[TASK DIRECTIONS]: Using the data beneath this instruction, retype only the lines from the one that contains "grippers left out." down to the one that contains "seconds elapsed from", both included, exactly as they appear.
-- PROVIDED RECORDS follows --
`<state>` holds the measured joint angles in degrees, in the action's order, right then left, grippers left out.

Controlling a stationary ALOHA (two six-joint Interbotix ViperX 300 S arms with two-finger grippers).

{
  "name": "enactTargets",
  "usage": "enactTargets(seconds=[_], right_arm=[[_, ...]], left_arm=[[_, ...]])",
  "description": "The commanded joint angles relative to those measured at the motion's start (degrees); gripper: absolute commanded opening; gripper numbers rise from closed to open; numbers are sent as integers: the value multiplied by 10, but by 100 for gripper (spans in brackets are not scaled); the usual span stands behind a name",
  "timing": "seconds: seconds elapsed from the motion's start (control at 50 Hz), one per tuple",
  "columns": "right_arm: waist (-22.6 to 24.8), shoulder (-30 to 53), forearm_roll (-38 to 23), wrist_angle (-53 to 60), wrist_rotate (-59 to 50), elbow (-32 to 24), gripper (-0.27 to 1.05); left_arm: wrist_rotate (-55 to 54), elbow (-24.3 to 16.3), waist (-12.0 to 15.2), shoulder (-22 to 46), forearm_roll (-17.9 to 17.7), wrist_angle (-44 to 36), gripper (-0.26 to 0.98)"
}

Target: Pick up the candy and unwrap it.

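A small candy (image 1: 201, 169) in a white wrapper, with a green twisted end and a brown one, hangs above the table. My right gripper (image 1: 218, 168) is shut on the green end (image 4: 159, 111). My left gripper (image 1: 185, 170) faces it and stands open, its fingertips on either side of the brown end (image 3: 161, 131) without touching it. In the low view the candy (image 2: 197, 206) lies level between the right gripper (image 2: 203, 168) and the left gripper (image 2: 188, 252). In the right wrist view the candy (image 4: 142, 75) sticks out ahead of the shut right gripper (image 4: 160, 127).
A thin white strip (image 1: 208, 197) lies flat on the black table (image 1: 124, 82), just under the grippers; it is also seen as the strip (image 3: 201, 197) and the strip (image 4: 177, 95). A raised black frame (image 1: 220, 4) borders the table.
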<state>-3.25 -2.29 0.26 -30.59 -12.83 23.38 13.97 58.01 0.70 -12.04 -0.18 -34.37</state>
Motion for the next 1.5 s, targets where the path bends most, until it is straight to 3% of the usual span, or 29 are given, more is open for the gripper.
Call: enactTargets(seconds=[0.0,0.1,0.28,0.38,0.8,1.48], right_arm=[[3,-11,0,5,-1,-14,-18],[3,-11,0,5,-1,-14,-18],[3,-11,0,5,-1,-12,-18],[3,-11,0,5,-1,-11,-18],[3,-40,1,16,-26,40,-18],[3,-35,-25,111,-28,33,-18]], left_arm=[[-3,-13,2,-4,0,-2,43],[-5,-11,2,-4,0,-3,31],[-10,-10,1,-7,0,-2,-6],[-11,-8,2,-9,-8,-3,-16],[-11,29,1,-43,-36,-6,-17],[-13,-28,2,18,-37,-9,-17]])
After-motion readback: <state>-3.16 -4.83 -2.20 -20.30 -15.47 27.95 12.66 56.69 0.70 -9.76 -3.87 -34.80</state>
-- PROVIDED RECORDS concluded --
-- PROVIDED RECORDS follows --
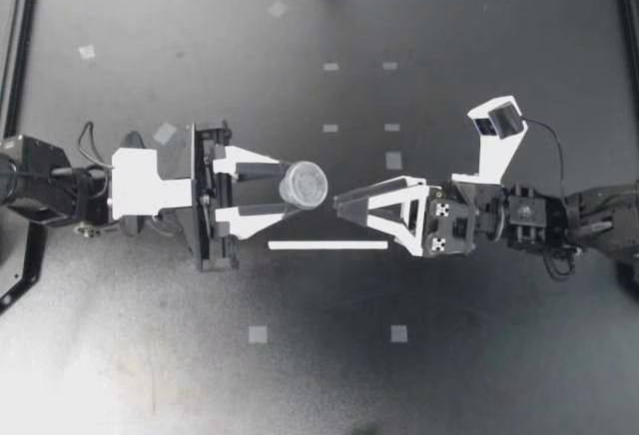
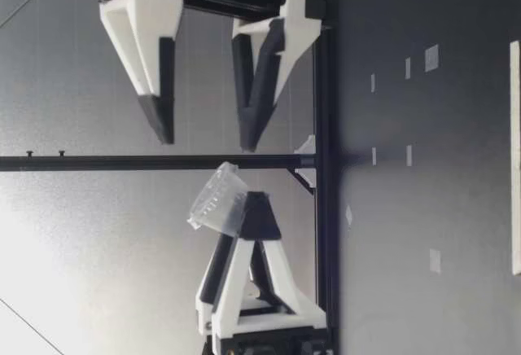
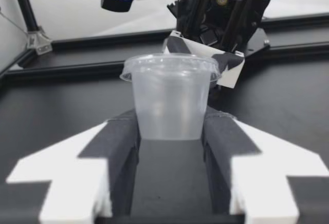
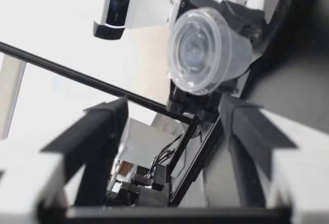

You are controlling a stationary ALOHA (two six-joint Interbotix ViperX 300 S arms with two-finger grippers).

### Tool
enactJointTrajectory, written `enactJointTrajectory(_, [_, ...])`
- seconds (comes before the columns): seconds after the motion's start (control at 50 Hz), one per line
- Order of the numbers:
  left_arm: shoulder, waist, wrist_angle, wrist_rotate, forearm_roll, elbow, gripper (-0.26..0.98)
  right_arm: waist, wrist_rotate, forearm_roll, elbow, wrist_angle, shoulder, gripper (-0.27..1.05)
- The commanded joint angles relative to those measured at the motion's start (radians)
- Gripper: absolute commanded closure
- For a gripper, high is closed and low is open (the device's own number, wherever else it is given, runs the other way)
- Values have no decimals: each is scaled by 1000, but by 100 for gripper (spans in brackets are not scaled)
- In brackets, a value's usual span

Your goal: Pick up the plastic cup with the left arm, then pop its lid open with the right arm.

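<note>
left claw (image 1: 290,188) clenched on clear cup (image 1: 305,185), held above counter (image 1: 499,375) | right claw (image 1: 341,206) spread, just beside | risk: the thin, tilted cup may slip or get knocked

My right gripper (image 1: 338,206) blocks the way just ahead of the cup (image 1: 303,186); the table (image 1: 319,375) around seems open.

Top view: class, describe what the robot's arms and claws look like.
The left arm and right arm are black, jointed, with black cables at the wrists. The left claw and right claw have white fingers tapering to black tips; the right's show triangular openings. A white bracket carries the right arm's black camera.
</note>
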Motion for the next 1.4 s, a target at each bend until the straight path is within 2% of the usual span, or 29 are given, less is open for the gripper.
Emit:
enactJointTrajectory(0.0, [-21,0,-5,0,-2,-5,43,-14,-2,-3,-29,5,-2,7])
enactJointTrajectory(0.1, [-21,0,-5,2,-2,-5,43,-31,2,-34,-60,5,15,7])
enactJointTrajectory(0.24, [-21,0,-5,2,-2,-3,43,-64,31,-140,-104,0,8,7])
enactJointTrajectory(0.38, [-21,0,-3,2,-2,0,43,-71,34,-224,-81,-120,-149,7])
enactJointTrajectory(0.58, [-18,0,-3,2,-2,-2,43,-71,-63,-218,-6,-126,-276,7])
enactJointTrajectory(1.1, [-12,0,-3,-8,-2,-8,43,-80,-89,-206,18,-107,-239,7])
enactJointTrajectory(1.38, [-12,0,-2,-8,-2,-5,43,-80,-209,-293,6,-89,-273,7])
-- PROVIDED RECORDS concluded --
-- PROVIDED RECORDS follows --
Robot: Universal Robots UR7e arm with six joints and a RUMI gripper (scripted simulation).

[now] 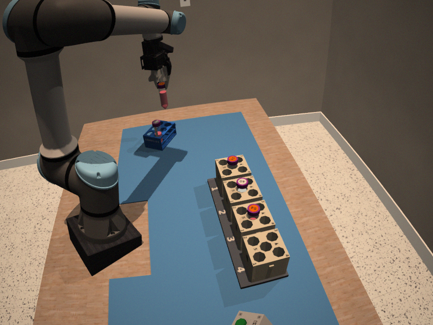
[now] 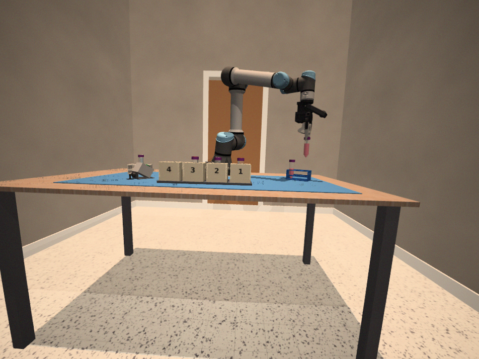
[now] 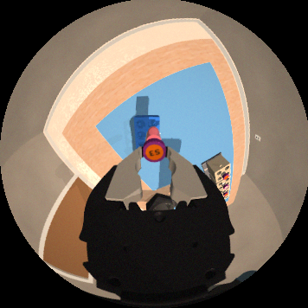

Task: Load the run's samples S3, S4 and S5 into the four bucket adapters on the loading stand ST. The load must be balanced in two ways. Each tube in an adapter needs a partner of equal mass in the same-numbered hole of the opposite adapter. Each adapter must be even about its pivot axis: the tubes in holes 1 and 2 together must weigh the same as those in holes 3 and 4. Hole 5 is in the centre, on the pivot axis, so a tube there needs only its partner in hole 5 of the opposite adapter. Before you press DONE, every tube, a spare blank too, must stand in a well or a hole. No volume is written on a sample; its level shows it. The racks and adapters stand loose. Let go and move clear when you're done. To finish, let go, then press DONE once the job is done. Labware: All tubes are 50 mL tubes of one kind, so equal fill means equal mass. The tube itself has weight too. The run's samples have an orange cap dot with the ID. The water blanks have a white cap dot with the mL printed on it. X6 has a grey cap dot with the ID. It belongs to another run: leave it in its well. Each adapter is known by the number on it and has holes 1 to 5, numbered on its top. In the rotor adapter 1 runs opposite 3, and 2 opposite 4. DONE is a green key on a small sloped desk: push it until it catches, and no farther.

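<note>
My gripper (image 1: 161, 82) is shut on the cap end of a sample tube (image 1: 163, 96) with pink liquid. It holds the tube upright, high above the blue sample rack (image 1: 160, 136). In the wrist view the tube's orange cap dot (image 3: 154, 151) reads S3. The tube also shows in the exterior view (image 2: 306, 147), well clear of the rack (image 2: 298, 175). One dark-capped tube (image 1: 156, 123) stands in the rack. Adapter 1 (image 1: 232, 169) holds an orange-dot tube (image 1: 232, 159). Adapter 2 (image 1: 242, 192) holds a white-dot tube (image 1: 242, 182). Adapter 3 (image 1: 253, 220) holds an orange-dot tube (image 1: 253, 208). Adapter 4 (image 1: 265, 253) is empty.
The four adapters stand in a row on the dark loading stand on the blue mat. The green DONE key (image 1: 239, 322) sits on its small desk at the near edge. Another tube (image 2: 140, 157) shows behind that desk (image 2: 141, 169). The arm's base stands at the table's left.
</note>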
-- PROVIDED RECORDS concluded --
[RESULT BELOW]:
`<state>` holds the measured joint angles in degrees, in the action's order, right then left, grippers left out.

Controlling a stationary ALOHA (two six-joint Interbotix ViperX 300 S arms with two-finger grippers).

{
  "name": "enactTargets",
  "usage": "enactTargets(seconds=[_], right_arm=[[_, ...]], left_arm=[[_, ...]])",
  "description": "The commanded joint angles relative to those measured at the motion's start (degrees); gripper: absolute commanded opening; gripper numbers rise from closed to open; numbers are sent as integers: the value multiplied by 10, but by 100 for gripper (spans in brackets are not scaled); the usual span stands behind a name",
  "timing": "seconds: seconds elapsed from the motion's start (control at 50 Hz), one per tuple",

This exercise has been answered in full.